If you have a classification problem into N classes, then the first
line of the feature file contains the number N. All the following
lines then include

- at the first position the correct class encoded as a number 0
  ... N-1 of a certain event
- then a space-separated "#"
- then N different sequences of space-separated strings specifying the
  features. Every sequence is separated by a "#"

The encoding of a feature can be an arbitrary string. Assume you want
to classify documents into N different classes. Every document
consists of words. As features you would like to use features that
state that a certain word W is in a certain class C. Then, an ideal
feature representation would be for example simply the concatenation
of W and C (W_C). For example the feature that the word "money" is in
the class "2" could be denoted as "money_2". Hence, if you have a
document that contains only "money" and the document is in class 2,
then the line would look like:

2 # money_0 # money_1 # money_2 # money_3 # 

Don't be surprised by the redundancy of this representation. It has
the advantage that it is very general.

If the document contains an additional word "fire", then the line
would look alike:

2 # money_0 fire_0 # money_1 fire_1 # money_2 fire_2 # money_3 fire_3 # 

All the events are then described in lines of the event file. Hence,
if you have 1000 documents, then your event file will contain 1001
lines (remember: first line contains number of classes).

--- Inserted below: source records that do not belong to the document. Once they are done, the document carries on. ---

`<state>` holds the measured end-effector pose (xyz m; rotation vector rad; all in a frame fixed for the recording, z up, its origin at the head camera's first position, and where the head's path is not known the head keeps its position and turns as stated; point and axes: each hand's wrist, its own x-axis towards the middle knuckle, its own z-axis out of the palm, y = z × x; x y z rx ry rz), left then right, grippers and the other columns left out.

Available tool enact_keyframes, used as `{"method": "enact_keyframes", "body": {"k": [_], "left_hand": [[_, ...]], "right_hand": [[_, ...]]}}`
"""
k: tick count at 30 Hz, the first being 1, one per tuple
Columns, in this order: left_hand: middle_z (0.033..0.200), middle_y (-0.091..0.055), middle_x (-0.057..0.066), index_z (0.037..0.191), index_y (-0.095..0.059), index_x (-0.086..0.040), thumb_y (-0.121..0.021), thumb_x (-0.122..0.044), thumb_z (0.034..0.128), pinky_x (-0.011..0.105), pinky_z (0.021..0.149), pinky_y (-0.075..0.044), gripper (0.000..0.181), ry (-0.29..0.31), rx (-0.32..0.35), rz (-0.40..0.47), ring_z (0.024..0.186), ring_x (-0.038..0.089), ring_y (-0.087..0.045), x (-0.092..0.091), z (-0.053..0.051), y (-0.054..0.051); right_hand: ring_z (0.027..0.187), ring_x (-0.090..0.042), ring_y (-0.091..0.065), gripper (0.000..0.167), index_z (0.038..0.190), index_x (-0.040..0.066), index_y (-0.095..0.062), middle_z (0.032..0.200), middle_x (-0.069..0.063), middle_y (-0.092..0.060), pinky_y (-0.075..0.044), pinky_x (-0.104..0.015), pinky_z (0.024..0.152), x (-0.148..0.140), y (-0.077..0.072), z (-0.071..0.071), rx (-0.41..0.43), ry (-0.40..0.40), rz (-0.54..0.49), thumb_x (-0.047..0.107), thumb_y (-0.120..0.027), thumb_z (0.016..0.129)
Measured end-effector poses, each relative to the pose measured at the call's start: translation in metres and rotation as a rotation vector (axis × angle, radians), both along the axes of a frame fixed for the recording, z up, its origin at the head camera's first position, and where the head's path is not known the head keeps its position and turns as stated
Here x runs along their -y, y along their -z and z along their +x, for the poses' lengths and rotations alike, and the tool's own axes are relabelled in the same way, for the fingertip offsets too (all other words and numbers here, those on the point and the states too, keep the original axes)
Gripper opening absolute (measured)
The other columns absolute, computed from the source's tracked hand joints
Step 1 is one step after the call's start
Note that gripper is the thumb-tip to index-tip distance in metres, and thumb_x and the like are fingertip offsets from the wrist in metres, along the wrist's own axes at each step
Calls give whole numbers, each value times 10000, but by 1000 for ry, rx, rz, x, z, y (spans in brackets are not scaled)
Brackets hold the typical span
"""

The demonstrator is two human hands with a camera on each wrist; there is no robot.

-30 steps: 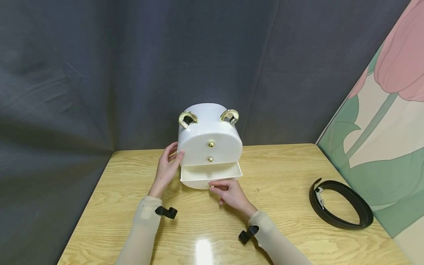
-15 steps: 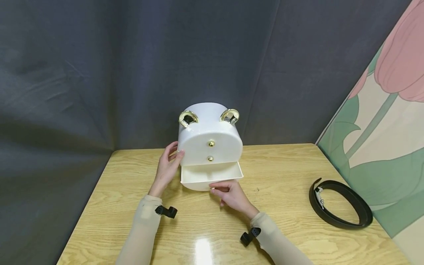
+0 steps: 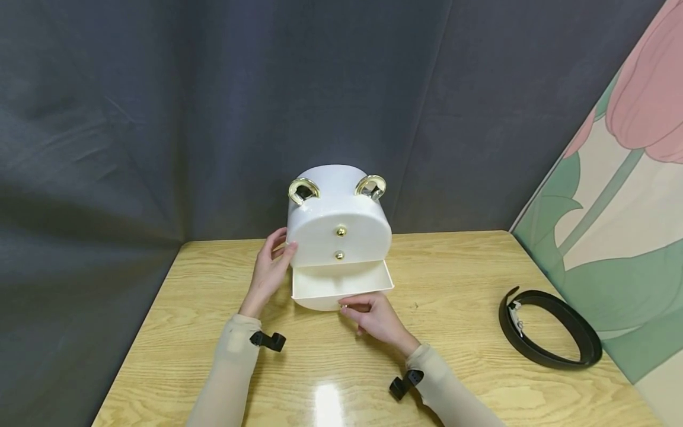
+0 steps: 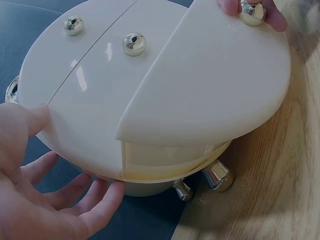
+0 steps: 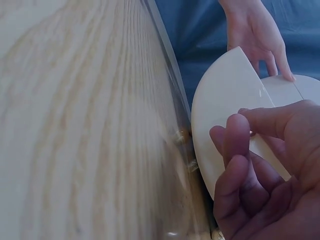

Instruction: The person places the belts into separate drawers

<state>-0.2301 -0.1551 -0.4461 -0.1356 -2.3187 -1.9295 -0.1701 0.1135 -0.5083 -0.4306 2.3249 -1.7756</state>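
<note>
A white drawer box (image 3: pixel 338 207) with gold ring ears stands on the table, its bottom drawer (image 3: pixel 341 281) pulled out. The drawer's inside looks bare in the head view. My left hand (image 3: pixel 271 270) holds the box's left side, thumb on the front edge and fingers around the curved side (image 4: pixel 65 195). With thumb and fingers, my right hand (image 3: pixel 374 315) pinches the drawer's gold knob (image 4: pixel 252 14), mostly hidden by the fingers. Two more gold knobs (image 3: pixel 340 231) show on the upper drawers, which sit flush. Gold feet (image 4: pixel 218 176) are under the box.
A coiled black belt (image 3: pixel 555 356) with a silver buckle lies on the right of the wooden table (image 3: pixel 453 267). Behind the box hangs a dark curtain (image 3: pixel 320 89). A tulip-patterned panel (image 3: pixel 613 237) borders the right side.
My right hand has drawn the bottom drawer slightly farther out toward me. The left hand stays on the box's side, and the belt has not moved.
</note>
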Motion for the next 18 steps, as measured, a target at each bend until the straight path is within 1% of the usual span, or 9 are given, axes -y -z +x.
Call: {"method": "enact_keyframes", "body": {"k": [7, 13, 15, 18], "left_hand": [[1621, -458, 166, 1626, -412, -174, -607, -341, 1103, 550, 1197, -461, 583, -3, 5, -4, 1464, 404, -496, 0, 0, 1], [1629, -449, 171, 1629, -406, -162, -599, -341, 1107, 554, 1197, -461, 585, 2, 6, -10, 1471, 403, -490, 2, 0, 2], [1627, -448, 174, 1631, -402, -155, -599, -335, 1107, 557, 1194, -464, 588, 8, -2, -8, 1470, 405, -489, 2, -1, 1], [1623, -448, 178, 1634, -397, -144, -601, -323, 1107, 562, 1189, -466, 592, 12, -16, -4, 1464, 408, -490, 3, -2, 1]], "right_hand": [[444, -93, -585, 231, 1199, 33, -805, 1104, -235, -797, -529, -221, 443, 2, -4, 6, 19, 16, 2, 65, -764, 974], [370, -64, -477, 231, 1204, 58, -808, 1110, -220, -799, -444, -206, 379, 3, -6, 10, 30, 22, 23, 90, -763, 979], [364, -64, -483, 236, 1213, 60, -804, 1127, -217, -796, -459, -225, 371, 3, -8, 11, 24, 17, 33, 98, -759, 984], [386, -74, -546, 260, 1250, 70, -791, 1189, -211, -784, -522, -268, 395, 2, -11, 11, 24, -7, 54, 114, -748, 998]]}}
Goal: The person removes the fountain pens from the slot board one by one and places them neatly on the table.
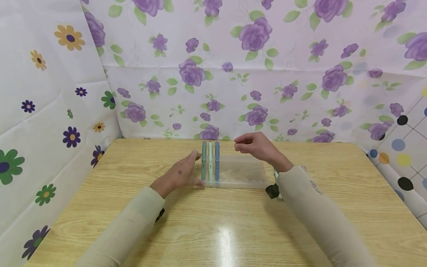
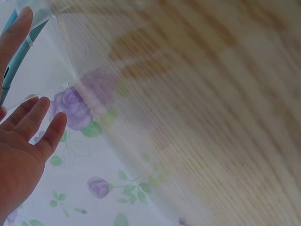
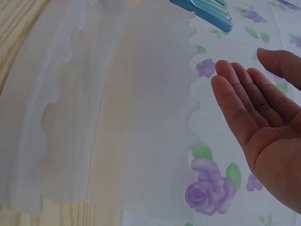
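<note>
A translucent pen stand (image 1: 241, 168) with scalloped edges stands on the table. Three capped pens, a grey-green one (image 1: 204, 161), a pale mint one (image 1: 210, 161) and a blue one (image 1: 217, 161), lie side by side at its left end. My left hand (image 1: 181, 172) is at that end, its thumb by the front corner and its fingers towards the back. In the left wrist view its fingers (image 2: 40, 125) are loosely extended. Above the right part of the stand, my right hand (image 1: 255, 145) holds nothing. The right wrist view shows its fingers (image 3: 244, 94) nearly straight, beside the scalloped edge.
Under the right sleeve (image 1: 310, 204) lies a partly hidden object (image 1: 280, 196) with pale and greenish edges; its kind is unclear. A black wrist-camera piece (image 1: 272, 191) sits beside it. Flowered cloth (image 1: 227, 100) hangs behind the wooden table (image 1: 213, 222) and at its sides.
</note>
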`<act>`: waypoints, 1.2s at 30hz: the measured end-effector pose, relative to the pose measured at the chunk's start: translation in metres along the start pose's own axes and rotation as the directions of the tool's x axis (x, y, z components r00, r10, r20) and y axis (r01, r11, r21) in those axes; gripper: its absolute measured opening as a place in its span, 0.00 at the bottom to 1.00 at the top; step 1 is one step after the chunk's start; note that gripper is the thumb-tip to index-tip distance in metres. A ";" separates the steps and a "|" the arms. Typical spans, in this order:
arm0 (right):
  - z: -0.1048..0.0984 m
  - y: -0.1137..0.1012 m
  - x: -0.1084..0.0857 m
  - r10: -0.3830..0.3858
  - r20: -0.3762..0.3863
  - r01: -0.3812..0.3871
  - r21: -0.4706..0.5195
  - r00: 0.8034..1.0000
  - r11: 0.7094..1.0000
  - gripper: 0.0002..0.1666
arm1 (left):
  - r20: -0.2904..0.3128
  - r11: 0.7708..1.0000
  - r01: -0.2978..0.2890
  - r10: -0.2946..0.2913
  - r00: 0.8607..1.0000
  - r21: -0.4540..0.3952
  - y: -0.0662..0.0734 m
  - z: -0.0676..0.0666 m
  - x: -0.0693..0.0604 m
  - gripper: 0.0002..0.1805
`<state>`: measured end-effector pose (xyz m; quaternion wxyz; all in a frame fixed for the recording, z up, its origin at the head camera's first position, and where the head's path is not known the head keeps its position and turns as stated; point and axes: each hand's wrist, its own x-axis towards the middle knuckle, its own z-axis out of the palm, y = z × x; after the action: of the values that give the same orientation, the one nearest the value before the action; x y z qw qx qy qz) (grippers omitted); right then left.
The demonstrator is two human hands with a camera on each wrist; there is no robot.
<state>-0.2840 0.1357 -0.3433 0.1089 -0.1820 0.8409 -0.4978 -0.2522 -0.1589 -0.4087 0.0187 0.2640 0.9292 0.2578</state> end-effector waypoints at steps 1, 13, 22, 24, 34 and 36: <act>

(10) SMOOTHING WITH GAUSSIAN PRIORS
You can smooth the feature values using the method of Gaussian
priors. You simply have to specify a parameter
	-smooth sigma
where value is the standard deviation for the Gaussian prior. The
theory is described in a paper by S. Chen and R. Rosenfeld: A Gaussian
Prior for Smoothing Maximum Entropy Models (1999).

(11) OTHER THINGS
The toolkit has some other possibilities which can be used and might 
help to reduce error rate.